BehaviorTree.CPP icon indicating copy to clipboard operation
BehaviorTree.CPP copied to clipboard

Why do control nodes only halt running children?

Open asasine opened this issue 2 years ago • 4 comments

Control nodes like SequenceNode, FallbackNode, and others, halt their children when they complete. However, we recently discovered a bug with some of our condition nodes where their halt method was not being called when their parent control nodes completed. I traced this down to the BT::ControlNode::haltChild(size_t) method implementation skipping any node that isn't RUNNING.

https://github.com/BehaviorTree/BehaviorTree.CPP/blob/12373ad8d85286181658ea91720538cb53082083/src/control_node.cpp#L44-L52

Why is this implemented as such?

Some of our condition nodes derive directly from BT::LeafNode, as BT::ConfiditionNode overrides halt as final, preventing us from overriding it ourselves.

https://github.com/BehaviorTree/BehaviorTree.CPP/blob/12373ad8d85286181658ea91720538cb53082083/include/behaviortree_cpp_v3/condition_node.h#L28-L32

We do this because, while our condition nodes are synchronous, only returning SUCCESS or FAILURE, they do maintain internal state that we want to reset between each halt.

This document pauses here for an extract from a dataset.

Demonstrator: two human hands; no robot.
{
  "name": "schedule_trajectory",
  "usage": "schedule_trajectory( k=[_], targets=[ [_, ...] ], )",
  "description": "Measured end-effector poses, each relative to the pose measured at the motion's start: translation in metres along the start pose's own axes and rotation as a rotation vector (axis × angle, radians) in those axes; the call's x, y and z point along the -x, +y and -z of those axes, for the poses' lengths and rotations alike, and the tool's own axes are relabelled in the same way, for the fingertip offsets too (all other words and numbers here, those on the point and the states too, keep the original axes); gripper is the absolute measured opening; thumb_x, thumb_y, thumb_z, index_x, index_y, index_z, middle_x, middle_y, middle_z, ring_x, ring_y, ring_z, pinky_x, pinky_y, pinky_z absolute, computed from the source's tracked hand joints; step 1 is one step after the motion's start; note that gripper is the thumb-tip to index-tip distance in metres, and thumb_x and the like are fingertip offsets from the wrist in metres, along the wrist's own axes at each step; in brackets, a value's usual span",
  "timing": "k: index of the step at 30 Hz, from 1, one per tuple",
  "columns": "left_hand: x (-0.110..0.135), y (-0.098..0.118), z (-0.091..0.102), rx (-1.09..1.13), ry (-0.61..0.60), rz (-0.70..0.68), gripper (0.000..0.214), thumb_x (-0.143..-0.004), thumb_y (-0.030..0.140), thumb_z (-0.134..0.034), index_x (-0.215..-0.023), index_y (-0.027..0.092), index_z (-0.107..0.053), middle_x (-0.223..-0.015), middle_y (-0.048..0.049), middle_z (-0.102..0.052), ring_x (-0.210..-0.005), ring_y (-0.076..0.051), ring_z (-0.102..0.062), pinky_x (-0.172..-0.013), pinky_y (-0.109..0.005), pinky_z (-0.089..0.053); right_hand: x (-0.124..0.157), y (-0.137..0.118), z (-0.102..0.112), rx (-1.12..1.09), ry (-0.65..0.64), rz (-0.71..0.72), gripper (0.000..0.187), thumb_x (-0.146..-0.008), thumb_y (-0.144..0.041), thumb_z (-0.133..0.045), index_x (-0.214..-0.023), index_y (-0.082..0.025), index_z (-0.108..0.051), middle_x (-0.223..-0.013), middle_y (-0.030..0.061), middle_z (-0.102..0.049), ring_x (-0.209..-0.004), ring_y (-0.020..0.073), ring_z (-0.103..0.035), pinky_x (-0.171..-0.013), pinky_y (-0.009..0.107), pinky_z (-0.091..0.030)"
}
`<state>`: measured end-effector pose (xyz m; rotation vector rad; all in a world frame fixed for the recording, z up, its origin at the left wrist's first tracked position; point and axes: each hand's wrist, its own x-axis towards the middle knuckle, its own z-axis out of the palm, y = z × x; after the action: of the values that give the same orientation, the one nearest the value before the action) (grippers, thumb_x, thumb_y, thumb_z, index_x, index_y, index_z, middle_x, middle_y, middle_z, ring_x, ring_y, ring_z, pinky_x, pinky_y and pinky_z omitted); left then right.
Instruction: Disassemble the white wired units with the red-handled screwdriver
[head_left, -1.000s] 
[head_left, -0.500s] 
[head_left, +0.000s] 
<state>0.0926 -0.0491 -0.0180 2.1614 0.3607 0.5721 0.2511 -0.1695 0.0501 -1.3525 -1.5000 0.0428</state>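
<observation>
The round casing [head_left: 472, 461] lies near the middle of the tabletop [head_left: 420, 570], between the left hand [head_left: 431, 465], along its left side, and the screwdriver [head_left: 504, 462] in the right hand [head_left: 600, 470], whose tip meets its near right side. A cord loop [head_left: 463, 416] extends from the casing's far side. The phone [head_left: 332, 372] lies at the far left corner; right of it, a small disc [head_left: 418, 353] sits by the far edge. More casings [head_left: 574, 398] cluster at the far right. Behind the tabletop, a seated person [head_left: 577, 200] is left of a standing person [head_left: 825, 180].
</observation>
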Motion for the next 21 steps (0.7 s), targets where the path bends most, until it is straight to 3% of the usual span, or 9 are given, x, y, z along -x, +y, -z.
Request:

Since the default implementation for BT::ConditionNode::halt (and BT::SyncActionNode::halt) is a no-op, it seems safe for control nodes to call halt on non-running children.

asasine avatar May 18 '22 14:05 asasine

I think that there is some confusion about what halt() means.

The idea is that halt means "cancel/abort the running Node". If your node was a process, halt would be the equivalent of the command "kill". This is also the reason why a halted Node will not return FAILURE nor SUCCESS... it just doesn't return anything, because it was aborted.

"halt" does not mean "do a cleanup of your Node".

Therefore the implementation of ControlNode::haltChild(size_t i) is correct, in my opinion. You can abort only a RUNNING action.

Some of our condition nodes derive directly from BT::LeafNode, as BT::ConfiditionNode overrides halt as final, preventing us from overriding it ourselves.

There is a reason why ConditionNode::halt() is final. A Condition is, by definition, always Synchronous, NEVER asynchronous. I.e., it can not be in the RUNNING state.

if it is not RUNNING, there is no reason to halt it.

Does it make sense?

facontidavide avatar May 20 '22 08:05 facontidavide

It does, though we find ourselves in a bind now.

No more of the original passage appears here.